Caractéristiques du franc CFA

Parité fixe

Le franc CFA est rattaché à la devise française par une parité fixe depuis sa création. De ce fait, son taux de change est fixe, c’est-à-dire qu’il est absent de fluctuation. Autrement dit, la valeur est indépendante de la performance économique des pays faisant partie de l’union monétaire. 

Cette parité fixe offre une stabilité et une prévisibilité, des facteurs favorables à l’investissement étranger, particulièrement ceux issus de la zone euro.

Garantie de convertibilité illimitée et libre avec l’euro

Facilite le commerce avec les pays de la zone euro dû à la conversion accessible entre les deux devises.

Libre transfert au sein de la zone CFA

Permet une circulation fluide des fonds et des investissements entre les pays membres, facilitant ainsi les échanges économiques intra-africains.

Méthodologie

Indicateurs

Sept indicateurs macroéconomiques ont été sélectionnés afin de démontrer l’impact du franc CFA sur le développement, soit le produit intérieur brut (PIB) par habitant, le taux d’inflation, la balance commerciale et les investissements directs étrangers (IDE) seront étudiés. La période d’analyse pour l’ensemble de ces indicateurs est de 2010 à 2023.

Afin de comparer le bien-être et le climat social, deux indicateurs seront utilisés : l’indice de développement humain (IDH) et l’indice d’iniquité de genre (GII).

Pour finir, le septième et dernier indicateur dans le cadre de ce travail est l’indice de perception de la corruption. Cette enquête annuelle menée par l’agence Transparency International a pour but d’évaluer un le niveau de corruption, un phénomène difficilement perceptible en raison de sa nature discrète (Transparency International, 2022).

Pays comparés

La sélection des pays comparés repose sur une méthode rigoureuse de mise en paires, fondée sur quatre critères principaux : la position géographique notamment l’accès à la mer, la quantité de ressources naturelles exploitées, la démographie et le degré de consolidation démocratique (Gazibo, 2010).
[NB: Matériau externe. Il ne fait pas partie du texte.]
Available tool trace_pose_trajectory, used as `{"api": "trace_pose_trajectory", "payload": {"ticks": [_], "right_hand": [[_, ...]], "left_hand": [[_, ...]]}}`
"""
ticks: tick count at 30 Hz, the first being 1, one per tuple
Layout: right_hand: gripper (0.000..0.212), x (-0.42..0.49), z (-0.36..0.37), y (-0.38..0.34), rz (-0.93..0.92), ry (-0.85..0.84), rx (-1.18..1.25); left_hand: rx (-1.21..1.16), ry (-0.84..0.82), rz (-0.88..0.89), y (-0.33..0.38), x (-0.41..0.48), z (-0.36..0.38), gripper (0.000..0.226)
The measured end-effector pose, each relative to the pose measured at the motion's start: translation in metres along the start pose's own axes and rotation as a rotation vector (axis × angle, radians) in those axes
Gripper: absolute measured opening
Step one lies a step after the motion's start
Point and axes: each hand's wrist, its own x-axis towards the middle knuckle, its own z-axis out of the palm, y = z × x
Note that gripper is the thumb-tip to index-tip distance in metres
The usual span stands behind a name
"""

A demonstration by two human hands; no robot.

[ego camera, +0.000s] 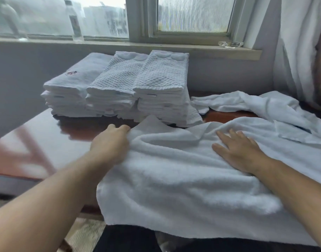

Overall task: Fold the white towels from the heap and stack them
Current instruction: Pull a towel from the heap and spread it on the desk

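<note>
A white towel [174,180] lies spread and rumpled over the near edge of the brown table [52,142], its front hem hanging towards my lap. My left hand [110,142] grips the towel's left edge with curled fingers. My right hand [239,151] rests flat on the towel, fingers straight. Behind them stand three stacks of folded white towels [119,88] side by side. A loose heap of white towels [256,106] lies at the right, running under the spread towel.
A window sill [156,46] runs behind the stacks, with a clear plastic bottle [75,20] on it at the left and a small clear object [230,44] at the right. White fabric [299,51] hangs at the far right.
</note>
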Motion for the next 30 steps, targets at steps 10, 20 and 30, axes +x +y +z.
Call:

À l’issue d’une sélection basée sur ces diverses considérations, deux paires de pays ont été sélectionnées soit le Sénégal et la Guinée (Conakry) que nous appellerons : étude de cas 1. L’étude de cas 2 est celle du Bénin et du Ghana. Rappelons que le Sénégal et le Bénin font tous deux partie de la zone CFA et le Ghana à comme monnaie le cedi tandis que la Guinée adopte le franc guinéen.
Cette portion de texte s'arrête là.